◆ Provided data
—————

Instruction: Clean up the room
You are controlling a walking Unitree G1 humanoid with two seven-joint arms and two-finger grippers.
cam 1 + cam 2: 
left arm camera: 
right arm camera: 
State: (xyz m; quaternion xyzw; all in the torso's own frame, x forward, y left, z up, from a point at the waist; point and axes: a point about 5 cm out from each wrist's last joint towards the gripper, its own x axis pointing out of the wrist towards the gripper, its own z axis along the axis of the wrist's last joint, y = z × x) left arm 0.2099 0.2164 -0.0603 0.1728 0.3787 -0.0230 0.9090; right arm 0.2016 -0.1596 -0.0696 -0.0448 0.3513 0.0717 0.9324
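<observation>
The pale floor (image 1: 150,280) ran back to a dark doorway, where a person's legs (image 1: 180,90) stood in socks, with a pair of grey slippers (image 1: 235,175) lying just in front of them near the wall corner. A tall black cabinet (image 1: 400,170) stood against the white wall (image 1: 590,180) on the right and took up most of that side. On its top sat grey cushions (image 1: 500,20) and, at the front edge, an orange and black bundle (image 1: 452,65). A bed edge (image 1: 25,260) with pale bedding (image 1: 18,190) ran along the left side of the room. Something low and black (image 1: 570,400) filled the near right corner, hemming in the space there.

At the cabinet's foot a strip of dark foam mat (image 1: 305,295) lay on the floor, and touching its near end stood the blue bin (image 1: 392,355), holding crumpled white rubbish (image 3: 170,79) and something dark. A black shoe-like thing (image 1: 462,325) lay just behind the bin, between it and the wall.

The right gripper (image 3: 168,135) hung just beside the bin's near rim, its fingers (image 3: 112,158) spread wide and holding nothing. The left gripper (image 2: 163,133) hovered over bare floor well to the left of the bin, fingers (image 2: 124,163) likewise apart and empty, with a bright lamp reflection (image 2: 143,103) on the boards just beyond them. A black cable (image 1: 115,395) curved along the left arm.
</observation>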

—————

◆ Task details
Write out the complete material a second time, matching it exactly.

◆ Solution to this exercise
Instruction: Clean up the room
You are controlling a walking Unitree G1 humanoid with two seven-joint arms and two-finger grippers.
cam 1 + cam 2: 
left arm camera: 
right arm camera: 
State: (xyz m; quaternion xyzw; all in the torso's own frame, x forward, y left, z up, from a point at the waist; point and axes: a point about 5 cm out from each wrist's last joint towards the gripper, its own x axis pointing out of the wrist towards the gripper, its own z axis along the axis of the wrist's last joint, y = z × x) left arm 0.2099 0.2164 -0.0603 0.1728 0.3787 -0.0230 0.9090; right arm 0.2016 -0.1596 -0.0696 -0.0448 0.3513 0.0717 0.9324
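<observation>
The pale floor (image 1: 150,280) ran back to a dark doorway, where a person's legs (image 1: 180,90) stood in socks, with a pair of grey slippers (image 1: 235,175) lying just in front of them near the wall corner. A tall black cabinet (image 1: 400,170) stood against the white wall (image 1: 590,180) on the right and took up most of that side. On its top sat grey cushions (image 1: 500,20) and, at the front edge, an orange and black bundle (image 1: 452,65). A bed edge (image 1: 25,260) with pale bedding (image 1: 18,190) ran along the left side of the room. Something low and black (image 1: 570,400) filled the near right corner, hemming in the space there.

At the cabinet's foot a strip of dark foam mat (image 1: 305,295) lay on the floor, and touching its near end stood the blue bin (image 1: 392,355), holding crumpled white rubbish (image 3: 170,79) and something dark. A black shoe-like thing (image 1: 462,325) lay just behind the bin, between it and the wall.

The right gripper (image 3: 168,135) hung just beside the bin's near rim, its fingers (image 3: 112,158) spread wide and holding nothing. The left gripper (image 2: 163,133) hovered over bare floor well to the left of the bin, fingers (image 2: 124,163) likewise apart and empty, with a bright lamp reflection (image 2: 143,103) on the boards just beyond them. A black cable (image 1: 115,395) curved along the left arm.
</observation>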

This output contains the full answer.